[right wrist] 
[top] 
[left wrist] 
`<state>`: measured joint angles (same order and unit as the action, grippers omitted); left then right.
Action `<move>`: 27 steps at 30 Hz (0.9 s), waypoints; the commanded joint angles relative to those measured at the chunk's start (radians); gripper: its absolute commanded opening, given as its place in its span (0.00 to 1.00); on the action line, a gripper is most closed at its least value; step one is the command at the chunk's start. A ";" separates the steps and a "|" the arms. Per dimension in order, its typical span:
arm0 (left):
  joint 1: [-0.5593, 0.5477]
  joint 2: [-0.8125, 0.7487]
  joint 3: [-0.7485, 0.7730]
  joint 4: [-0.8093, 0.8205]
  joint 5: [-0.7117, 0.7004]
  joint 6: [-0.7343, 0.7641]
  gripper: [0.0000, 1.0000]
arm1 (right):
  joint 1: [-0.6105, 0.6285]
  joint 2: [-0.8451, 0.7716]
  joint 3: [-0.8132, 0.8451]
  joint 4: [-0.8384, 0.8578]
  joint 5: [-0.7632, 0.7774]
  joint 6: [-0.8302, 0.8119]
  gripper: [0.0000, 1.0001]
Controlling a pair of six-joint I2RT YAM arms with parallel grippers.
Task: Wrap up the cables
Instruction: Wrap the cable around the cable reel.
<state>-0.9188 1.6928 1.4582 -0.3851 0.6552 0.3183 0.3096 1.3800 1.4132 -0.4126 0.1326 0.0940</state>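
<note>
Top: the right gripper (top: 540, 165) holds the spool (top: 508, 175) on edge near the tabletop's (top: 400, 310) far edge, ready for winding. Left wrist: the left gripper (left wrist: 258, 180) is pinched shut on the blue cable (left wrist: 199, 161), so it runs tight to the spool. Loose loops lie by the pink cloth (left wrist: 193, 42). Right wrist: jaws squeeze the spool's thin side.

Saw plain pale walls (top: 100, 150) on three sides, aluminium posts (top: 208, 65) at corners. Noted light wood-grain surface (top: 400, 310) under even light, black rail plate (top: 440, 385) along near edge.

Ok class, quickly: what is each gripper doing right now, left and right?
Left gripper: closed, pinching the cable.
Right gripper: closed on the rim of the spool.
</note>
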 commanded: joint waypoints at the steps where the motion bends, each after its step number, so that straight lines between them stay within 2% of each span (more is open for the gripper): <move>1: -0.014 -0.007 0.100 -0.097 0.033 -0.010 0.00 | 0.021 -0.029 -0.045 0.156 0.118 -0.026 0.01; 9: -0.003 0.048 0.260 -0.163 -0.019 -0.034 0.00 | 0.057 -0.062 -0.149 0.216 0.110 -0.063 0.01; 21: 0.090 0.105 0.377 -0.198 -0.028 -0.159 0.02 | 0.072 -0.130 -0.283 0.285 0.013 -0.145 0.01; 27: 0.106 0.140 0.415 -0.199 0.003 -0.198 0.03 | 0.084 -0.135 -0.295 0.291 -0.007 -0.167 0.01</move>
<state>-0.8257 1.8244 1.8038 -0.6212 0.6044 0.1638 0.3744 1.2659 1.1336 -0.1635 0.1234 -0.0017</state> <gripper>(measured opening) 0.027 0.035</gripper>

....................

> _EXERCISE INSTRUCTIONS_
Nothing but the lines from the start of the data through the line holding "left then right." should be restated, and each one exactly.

> _RESPONSE AREA_
[right wrist] 
[top] 
[left wrist] 
`<state>`: measured joint angles (same order and unit as the action, grippers omitted); left then right.

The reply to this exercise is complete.